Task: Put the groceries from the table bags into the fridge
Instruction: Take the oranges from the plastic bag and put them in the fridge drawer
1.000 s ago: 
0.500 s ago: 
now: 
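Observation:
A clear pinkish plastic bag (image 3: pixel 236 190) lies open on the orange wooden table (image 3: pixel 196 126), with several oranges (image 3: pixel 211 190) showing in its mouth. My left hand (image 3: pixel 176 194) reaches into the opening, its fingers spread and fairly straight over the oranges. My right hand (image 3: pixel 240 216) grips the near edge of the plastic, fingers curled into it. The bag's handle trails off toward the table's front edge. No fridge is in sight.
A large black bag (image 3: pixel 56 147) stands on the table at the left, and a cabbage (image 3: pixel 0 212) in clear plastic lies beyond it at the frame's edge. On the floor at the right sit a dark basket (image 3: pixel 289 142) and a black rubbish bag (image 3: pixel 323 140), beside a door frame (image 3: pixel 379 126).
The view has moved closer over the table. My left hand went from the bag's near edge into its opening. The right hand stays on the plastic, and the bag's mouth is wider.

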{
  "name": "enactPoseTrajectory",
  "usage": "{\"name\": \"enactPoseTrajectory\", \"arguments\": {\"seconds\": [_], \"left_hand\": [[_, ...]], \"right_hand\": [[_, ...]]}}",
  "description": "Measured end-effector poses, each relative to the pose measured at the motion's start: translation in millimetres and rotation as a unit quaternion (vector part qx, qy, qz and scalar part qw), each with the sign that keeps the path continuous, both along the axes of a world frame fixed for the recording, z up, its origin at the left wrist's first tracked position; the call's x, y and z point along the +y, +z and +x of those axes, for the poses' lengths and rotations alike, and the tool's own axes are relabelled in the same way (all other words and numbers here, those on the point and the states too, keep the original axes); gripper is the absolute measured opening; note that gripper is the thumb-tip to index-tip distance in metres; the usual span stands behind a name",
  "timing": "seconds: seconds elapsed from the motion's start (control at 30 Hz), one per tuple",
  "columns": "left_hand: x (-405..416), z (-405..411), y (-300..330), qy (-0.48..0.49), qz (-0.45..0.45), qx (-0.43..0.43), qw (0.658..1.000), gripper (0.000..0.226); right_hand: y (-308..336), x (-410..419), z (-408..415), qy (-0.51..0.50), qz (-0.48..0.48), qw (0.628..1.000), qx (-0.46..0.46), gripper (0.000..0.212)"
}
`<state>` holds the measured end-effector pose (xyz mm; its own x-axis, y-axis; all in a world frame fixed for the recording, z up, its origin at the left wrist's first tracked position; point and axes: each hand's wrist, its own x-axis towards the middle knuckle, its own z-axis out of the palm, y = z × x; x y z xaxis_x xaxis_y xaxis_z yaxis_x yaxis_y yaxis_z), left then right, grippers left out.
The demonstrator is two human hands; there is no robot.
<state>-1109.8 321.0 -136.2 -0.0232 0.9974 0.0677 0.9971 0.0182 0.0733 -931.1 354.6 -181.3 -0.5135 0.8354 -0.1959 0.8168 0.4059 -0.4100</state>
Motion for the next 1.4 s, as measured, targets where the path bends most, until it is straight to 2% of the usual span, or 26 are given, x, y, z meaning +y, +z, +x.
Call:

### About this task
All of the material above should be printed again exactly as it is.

### Completed exercise
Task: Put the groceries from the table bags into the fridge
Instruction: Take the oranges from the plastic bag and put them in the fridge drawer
1.000 s ago: 
0.500 s ago: 
now: 
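Observation:
A clear pinkish plastic bag (image 3: pixel 236 190) lies open on the orange wooden table (image 3: pixel 196 126), with several oranges (image 3: pixel 211 190) showing in its mouth. My left hand (image 3: pixel 176 194) reaches into the opening, its fingers spread and fairly straight over the oranges. My right hand (image 3: pixel 240 216) grips the near edge of the plastic, fingers curled into it. The bag's handle trails off toward the table's front edge. No fridge is in sight.
A large black bag (image 3: pixel 56 147) stands on the table at the left, and a cabbage (image 3: pixel 0 212) in clear plastic lies beyond it at the frame's edge. On the floor at the right sit a dark basket (image 3: pixel 289 142) and a black rubbish bag (image 3: pixel 323 140), beside a door frame (image 3: pixel 379 126).
The view has moved closer over the table. My left hand went from the bag's near edge into its opening. The right hand stays on the plastic, and the bag's mouth is wider.
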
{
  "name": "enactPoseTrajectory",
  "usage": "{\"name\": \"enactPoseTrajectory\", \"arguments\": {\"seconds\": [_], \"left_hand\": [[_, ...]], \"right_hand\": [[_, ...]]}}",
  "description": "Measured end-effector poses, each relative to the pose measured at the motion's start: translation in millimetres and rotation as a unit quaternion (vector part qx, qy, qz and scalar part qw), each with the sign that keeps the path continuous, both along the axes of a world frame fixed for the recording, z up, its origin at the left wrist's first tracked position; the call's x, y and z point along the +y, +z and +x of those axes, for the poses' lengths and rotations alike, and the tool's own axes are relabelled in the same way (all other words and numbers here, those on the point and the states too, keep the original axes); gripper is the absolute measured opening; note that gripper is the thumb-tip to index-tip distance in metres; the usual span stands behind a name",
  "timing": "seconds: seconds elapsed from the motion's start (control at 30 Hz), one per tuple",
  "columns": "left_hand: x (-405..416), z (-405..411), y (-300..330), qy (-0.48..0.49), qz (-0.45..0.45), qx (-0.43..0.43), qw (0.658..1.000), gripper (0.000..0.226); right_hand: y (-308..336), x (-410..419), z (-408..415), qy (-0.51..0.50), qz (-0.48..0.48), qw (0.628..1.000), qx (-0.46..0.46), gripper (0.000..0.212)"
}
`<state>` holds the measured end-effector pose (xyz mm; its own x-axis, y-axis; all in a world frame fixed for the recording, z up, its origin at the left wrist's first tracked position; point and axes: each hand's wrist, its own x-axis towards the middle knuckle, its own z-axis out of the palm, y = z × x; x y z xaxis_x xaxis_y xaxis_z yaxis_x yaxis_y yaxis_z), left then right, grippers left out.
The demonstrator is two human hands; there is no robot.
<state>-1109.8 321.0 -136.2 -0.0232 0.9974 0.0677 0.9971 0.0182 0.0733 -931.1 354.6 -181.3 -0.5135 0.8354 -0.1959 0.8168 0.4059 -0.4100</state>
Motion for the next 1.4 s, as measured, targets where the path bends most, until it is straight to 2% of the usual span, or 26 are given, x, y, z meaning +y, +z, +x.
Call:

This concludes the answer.